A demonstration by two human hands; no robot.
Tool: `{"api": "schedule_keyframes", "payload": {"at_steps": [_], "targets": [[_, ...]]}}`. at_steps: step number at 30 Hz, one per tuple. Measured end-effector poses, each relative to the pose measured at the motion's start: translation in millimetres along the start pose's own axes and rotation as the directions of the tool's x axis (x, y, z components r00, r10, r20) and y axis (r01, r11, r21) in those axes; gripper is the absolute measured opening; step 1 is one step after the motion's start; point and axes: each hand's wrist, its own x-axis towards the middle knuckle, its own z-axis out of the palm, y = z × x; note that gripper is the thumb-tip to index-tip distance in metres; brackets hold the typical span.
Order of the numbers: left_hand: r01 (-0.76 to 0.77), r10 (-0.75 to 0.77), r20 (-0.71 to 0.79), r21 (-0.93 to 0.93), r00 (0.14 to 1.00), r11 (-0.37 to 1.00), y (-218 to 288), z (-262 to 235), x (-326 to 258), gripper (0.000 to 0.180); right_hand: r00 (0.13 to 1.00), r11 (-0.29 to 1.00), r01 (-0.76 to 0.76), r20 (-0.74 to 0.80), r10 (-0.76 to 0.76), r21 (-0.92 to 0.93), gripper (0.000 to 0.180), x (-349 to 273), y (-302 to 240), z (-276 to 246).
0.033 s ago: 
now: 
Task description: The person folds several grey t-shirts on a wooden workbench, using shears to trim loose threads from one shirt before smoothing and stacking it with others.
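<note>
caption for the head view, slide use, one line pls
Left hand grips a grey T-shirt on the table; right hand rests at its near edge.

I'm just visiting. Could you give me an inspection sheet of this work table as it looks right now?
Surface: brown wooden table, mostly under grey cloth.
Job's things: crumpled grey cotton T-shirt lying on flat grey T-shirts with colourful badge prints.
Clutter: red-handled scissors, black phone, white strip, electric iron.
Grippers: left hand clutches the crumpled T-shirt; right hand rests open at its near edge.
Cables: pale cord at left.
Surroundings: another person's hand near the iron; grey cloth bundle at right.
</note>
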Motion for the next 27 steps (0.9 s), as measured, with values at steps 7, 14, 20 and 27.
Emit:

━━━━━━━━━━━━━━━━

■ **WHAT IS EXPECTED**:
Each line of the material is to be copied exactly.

■ **EXPECTED ANSWER**:
A demonstration by two human hands; no robot.
Tool: `{"api": "schedule_keyframes", "payload": {"at_steps": [_], "targets": [[_, ...]]}}`. at_steps: step number at 30 Hz, one per tuple. Measured end-effector poses, each relative to the pose measured at the motion's start: translation in millimetres along the start pose's own axes and rotation as the directions of the tool's x axis (x, y, z components r00, r10, r20) and y axis (r01, r11, r21) in those axes; gripper is the absolute measured opening; step 1 is one step after the motion's start; point and axes: each hand's wrist, its own x-axis towards the middle knuckle, its own z-axis out of the palm, y = z × x; note that gripper is the thumb-tip to index-tip distance in metres; brackets hold the typical span.
Order of the numbers: left_hand: r01 (-0.76 to 0.77), r10 (-0.75 to 0.77), r20 (-0.71 to 0.79), r21 (-0.93 to 0.93), r00 (0.14 to 1.00), r11 (-0.37 to 1.00), y (-218 to 288), z (-262 to 235), x (-326 to 258), gripper (0.000 to 0.180); right_hand: r00 (0.13 to 1.00), r11 (-0.29 to 1.00), r01 (-0.76 to 0.76), r20 (-0.74 to 0.80), r10 (-0.76 to 0.76), r21 (-0.92 to 0.93), gripper (0.000 to 0.180), x (-349 to 273), y (-302 to 240), z (-276 to 246).
0.033 s ago: 
now: 
Task description: The person folds several grey t-shirts on a wooden workbench, using shears to trim loose threads from one shirt before smoothing and stacking it with others.
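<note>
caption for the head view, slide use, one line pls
Left hand grips a grey T-shirt on the table; right hand rests at its near edge.

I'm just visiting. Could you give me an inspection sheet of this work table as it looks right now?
Surface: brown wooden table, mostly under grey cloth.
Job's things: crumpled grey cotton T-shirt lying on flat grey T-shirts with colourful badge prints.
Clutter: red-handled scissors, black phone, white strip, electric iron.
Grippers: left hand clutches the crumpled T-shirt; right hand rests open at its near edge.
Cables: pale cord at left.
Surroundings: another person's hand near the iron; grey cloth bundle at right.
</note>
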Motion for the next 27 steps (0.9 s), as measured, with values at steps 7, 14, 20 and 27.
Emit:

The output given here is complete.